The answer must be only the lines below from the one holding "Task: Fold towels" down to the one holding "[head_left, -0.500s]", ends included, printed exactly; please omit all pictures.

▬▬▬

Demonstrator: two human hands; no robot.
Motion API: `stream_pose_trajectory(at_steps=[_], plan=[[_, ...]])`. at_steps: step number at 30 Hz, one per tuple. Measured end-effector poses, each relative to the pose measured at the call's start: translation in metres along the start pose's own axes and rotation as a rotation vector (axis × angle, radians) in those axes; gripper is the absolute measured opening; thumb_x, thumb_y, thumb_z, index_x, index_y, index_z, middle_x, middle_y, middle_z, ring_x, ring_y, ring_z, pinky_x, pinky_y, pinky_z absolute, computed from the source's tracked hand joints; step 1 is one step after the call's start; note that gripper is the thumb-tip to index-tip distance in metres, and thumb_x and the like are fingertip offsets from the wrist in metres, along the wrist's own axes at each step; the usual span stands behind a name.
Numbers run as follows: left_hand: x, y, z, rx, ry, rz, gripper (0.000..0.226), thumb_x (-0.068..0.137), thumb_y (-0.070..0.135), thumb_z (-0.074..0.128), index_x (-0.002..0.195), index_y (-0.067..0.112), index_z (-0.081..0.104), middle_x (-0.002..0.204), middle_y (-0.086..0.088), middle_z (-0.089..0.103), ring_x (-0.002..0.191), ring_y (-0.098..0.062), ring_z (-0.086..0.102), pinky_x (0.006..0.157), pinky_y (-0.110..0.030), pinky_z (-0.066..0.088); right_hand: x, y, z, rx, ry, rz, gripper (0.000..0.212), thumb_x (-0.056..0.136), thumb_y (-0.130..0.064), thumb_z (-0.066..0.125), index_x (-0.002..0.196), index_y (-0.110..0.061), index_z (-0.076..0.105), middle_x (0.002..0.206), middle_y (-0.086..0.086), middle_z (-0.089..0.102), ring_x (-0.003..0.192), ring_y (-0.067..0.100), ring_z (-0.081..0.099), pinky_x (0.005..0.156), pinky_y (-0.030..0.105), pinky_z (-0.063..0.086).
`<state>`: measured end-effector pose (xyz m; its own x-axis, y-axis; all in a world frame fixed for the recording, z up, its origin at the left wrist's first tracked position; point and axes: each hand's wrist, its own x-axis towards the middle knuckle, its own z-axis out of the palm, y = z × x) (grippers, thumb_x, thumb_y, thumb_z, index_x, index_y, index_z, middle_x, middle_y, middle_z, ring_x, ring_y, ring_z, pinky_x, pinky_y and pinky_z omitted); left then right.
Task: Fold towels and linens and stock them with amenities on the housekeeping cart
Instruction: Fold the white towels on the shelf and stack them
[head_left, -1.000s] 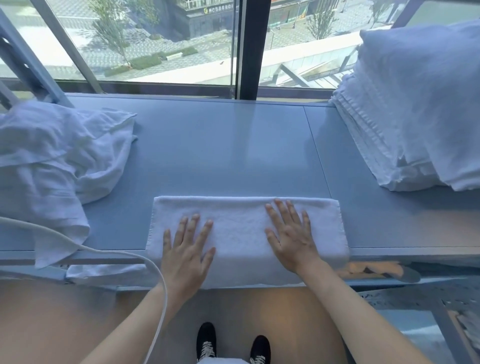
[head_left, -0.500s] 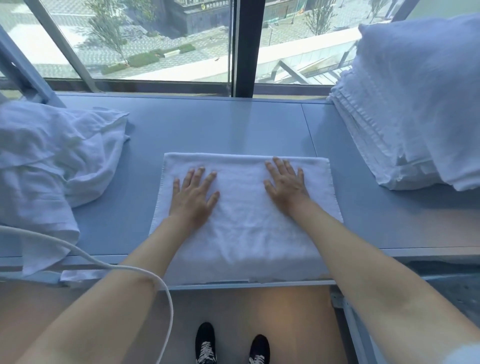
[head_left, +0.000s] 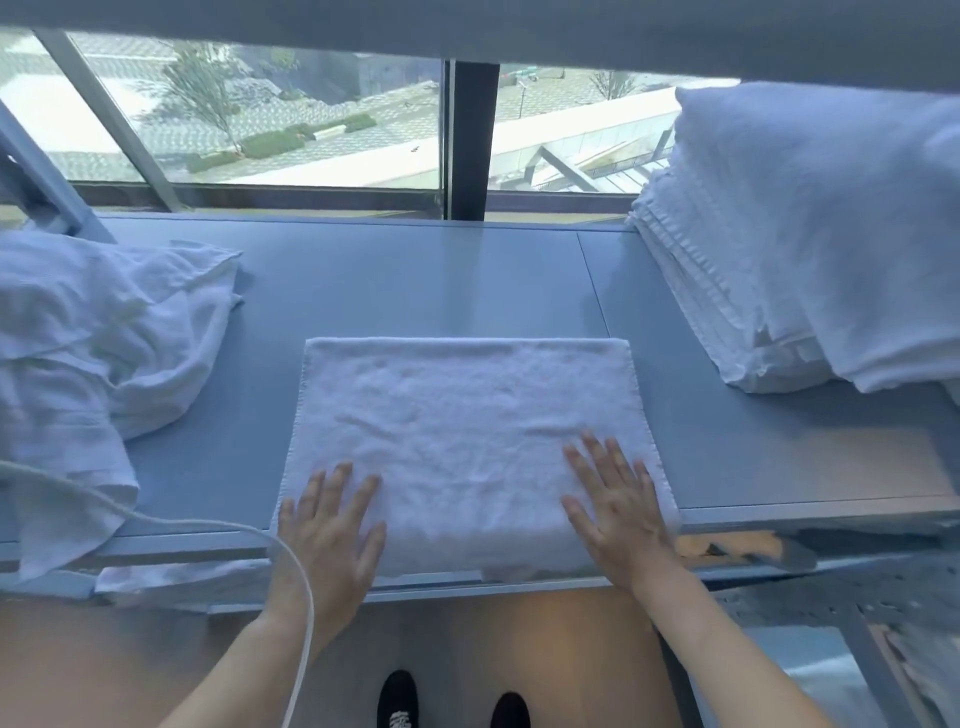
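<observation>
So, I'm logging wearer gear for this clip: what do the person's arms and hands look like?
Both forearms are bare, no sleeves in view. The left hand and right hand show no gloves, rings or watch. A white cable crosses the left forearm.

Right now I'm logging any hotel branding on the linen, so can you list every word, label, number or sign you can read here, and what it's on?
None can be read.
Folded towel under the left hand and right hand: no tag or print shows.
Towel stack and loose linen: plain white.
Buildings through the window: too blurred to show any sign.
</observation>
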<state>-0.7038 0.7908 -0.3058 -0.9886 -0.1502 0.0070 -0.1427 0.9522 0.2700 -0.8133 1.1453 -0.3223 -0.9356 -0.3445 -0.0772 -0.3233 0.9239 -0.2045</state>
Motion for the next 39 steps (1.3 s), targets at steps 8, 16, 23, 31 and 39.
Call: stream_pose_trajectory(at_steps=[8, 16, 23, 31, 39], plan=[[0.030, -0.013, 0.013, 0.048, -0.103, -0.045, 0.071, 0.094, 0.063, 0.009, 0.161, 0.043, 0.013, 0.172, 0.009, 0.002, 0.158, -0.017, -0.003, 0.125, -0.049, 0.002, 0.036, 0.001, -0.003, 0.009, -0.007, 0.028, 0.066, 0.100, -0.059, 0.021, 0.163, -0.042, 0.008, 0.172, -0.016, -0.004, 0.158, 0.010, -0.011, 0.128, 0.049, 0.001], [0.124, -0.019, 0.005, 0.020, -0.128, -0.056, 0.061, 0.104, 0.053, 0.030, 0.162, 0.040, 0.013, 0.172, 0.006, 0.003, 0.158, -0.021, -0.001, 0.126, -0.052, 0.003, 0.136, -0.002, -0.031, 0.011, -0.037, 0.056, 0.062, 0.104, -0.048, 0.038, 0.162, -0.038, 0.020, 0.172, -0.010, 0.009, 0.158, 0.016, 0.004, 0.127, 0.049, 0.005], [0.131, -0.003, -0.020, 0.052, -0.121, -0.031, 0.061, 0.106, 0.046, 0.037, 0.162, 0.030, 0.019, 0.171, -0.004, 0.008, 0.157, -0.032, 0.005, 0.122, -0.062, 0.013, 0.128, -0.023, -0.041, 0.077, -0.001, 0.084, 0.061, 0.107, -0.040, 0.038, 0.164, -0.030, 0.019, 0.173, -0.004, 0.004, 0.159, 0.020, 0.001, 0.126, 0.053, 0.004], [0.007, 0.002, 0.009, 0.011, -0.139, 0.074, 0.066, 0.099, 0.063, 0.014, 0.161, 0.041, 0.020, 0.172, 0.004, 0.008, 0.158, -0.026, 0.002, 0.123, -0.058, 0.014, 0.003, -0.027, -0.011, 0.100, -0.031, -0.006, 0.064, 0.104, -0.054, 0.034, 0.163, -0.039, 0.014, 0.171, -0.016, -0.006, 0.157, 0.010, -0.014, 0.127, 0.046, -0.003], [0.067, -0.003, 0.012, 0.060, -0.100, 0.071, 0.067, 0.098, 0.066, 0.010, 0.161, 0.045, 0.012, 0.172, 0.007, 0.003, 0.159, -0.022, -0.002, 0.126, -0.053, 0.003, 0.062, -0.018, -0.008, 0.067, 0.004, 0.006, 0.064, 0.103, -0.050, 0.039, 0.162, -0.040, 0.019, 0.172, -0.013, 0.005, 0.158, 0.012, -0.003, 0.127, 0.048, 0.003]])
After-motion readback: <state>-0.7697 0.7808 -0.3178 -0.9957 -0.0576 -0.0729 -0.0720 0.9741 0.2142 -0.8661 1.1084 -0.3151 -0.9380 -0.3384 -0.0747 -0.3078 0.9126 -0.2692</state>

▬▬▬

> **Task result**
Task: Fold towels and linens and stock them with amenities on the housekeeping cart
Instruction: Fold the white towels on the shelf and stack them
[head_left, -1.000s] 
[head_left, -0.500s] 

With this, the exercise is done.